◆ Problem description:
Going down the data below, set down exactly the line with "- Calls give" and each line after it through the line with "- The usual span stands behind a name"; no other lines.

The data START

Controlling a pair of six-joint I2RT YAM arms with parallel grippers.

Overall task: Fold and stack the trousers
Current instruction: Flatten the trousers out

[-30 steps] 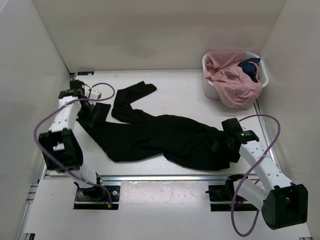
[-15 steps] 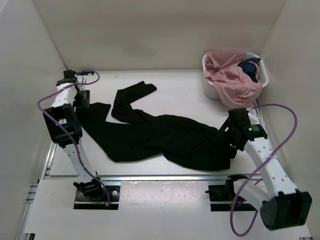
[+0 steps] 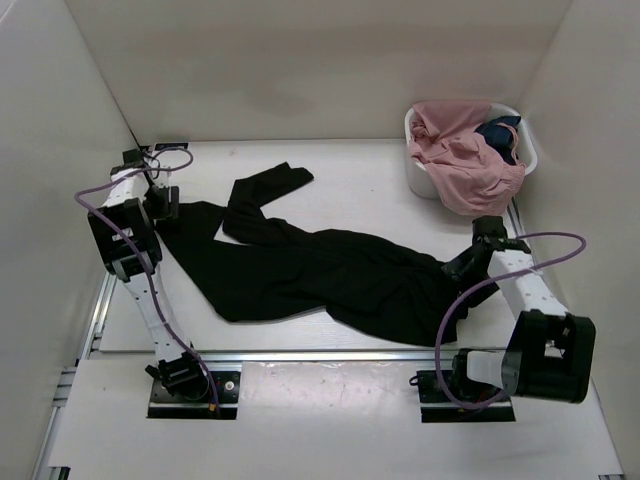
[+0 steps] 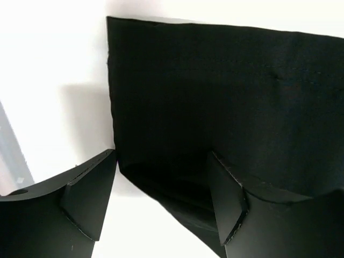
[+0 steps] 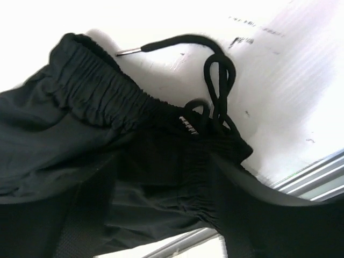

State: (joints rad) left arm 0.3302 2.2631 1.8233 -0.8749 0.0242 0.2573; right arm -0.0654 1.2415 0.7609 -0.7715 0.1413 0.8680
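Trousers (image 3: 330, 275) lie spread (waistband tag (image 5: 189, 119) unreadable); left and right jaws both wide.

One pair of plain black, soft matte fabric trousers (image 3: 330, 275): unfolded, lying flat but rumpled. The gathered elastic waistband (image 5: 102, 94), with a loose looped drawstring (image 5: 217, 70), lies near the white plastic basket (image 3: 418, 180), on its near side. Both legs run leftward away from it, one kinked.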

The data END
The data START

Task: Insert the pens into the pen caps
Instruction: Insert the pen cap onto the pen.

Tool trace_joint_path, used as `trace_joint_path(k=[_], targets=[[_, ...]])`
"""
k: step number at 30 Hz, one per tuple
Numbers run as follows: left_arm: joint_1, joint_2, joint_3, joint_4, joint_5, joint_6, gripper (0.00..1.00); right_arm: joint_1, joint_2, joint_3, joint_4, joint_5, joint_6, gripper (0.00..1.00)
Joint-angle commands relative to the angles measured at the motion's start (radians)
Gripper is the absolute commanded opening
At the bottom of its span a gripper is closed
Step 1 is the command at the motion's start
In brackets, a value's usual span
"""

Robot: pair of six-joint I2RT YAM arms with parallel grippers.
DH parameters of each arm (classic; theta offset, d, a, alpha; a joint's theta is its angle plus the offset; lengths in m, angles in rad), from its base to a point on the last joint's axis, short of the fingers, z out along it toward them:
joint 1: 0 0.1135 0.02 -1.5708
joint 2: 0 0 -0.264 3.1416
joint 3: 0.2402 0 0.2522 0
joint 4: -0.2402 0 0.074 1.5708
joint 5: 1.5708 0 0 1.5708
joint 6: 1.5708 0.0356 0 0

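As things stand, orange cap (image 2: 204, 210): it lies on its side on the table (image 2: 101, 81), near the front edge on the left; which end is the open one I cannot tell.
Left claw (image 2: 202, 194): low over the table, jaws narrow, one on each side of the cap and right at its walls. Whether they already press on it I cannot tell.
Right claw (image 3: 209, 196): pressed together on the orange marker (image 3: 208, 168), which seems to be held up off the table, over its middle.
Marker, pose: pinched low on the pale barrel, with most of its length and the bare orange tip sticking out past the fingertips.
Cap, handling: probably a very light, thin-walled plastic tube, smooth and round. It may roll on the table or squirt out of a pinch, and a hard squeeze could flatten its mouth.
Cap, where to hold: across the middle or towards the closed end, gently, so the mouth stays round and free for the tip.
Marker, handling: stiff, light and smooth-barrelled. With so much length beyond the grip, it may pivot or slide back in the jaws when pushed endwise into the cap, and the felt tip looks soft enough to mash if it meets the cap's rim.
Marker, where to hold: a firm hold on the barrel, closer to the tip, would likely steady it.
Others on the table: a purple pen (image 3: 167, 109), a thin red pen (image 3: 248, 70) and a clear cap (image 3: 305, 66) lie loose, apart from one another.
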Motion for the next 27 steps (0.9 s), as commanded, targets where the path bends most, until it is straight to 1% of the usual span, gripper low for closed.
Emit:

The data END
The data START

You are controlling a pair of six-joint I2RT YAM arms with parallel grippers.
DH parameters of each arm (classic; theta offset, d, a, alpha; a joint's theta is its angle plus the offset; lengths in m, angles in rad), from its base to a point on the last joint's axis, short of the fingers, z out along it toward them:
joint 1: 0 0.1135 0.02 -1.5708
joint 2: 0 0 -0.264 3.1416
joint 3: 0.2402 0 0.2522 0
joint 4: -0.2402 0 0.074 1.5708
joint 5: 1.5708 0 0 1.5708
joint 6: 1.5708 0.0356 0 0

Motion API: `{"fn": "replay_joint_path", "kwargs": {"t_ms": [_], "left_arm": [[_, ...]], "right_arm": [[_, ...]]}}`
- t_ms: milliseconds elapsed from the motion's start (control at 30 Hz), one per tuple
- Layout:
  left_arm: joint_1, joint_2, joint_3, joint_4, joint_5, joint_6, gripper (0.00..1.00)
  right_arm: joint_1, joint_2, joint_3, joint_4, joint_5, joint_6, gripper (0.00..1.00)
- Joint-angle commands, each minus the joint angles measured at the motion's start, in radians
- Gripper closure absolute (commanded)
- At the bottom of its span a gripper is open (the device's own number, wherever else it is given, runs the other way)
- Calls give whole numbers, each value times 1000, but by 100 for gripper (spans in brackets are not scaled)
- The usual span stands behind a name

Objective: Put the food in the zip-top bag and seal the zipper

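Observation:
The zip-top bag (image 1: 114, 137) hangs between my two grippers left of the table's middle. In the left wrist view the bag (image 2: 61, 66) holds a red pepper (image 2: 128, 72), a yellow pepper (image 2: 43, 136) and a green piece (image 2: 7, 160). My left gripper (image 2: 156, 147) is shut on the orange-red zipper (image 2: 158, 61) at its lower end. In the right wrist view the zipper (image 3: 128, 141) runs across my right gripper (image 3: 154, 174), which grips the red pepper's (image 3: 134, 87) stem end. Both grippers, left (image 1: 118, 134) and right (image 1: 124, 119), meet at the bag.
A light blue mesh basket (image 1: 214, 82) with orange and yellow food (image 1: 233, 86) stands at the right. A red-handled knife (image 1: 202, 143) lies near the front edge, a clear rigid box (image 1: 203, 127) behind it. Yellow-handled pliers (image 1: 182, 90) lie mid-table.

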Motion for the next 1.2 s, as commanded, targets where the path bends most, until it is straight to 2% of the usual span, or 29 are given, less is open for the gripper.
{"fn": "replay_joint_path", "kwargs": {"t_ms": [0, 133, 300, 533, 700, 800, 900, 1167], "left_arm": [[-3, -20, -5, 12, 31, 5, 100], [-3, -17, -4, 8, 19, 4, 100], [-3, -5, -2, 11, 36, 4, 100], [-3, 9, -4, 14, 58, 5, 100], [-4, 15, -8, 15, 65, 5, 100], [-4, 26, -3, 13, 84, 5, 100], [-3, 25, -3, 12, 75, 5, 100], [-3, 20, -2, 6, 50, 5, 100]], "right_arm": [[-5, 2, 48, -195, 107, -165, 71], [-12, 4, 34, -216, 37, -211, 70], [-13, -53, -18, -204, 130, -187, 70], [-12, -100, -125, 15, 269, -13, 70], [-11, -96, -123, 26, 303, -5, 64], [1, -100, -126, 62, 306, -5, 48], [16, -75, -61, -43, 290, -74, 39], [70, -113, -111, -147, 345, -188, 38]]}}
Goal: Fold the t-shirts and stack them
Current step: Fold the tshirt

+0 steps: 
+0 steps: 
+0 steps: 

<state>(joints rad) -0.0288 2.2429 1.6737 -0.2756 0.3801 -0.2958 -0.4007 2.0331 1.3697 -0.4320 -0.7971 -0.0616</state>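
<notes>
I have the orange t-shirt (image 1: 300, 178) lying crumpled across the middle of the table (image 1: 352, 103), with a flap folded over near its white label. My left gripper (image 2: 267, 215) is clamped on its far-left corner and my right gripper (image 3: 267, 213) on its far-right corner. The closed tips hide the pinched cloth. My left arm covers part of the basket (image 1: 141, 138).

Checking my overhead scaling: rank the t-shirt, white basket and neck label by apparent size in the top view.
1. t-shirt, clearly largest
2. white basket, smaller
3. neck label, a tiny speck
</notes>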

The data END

◆ Result of the exercise:
- Calls give whole numbers, each value times 1000, but by 100 for gripper (spans in brackets are not scaled)
- The usual span stands behind a name

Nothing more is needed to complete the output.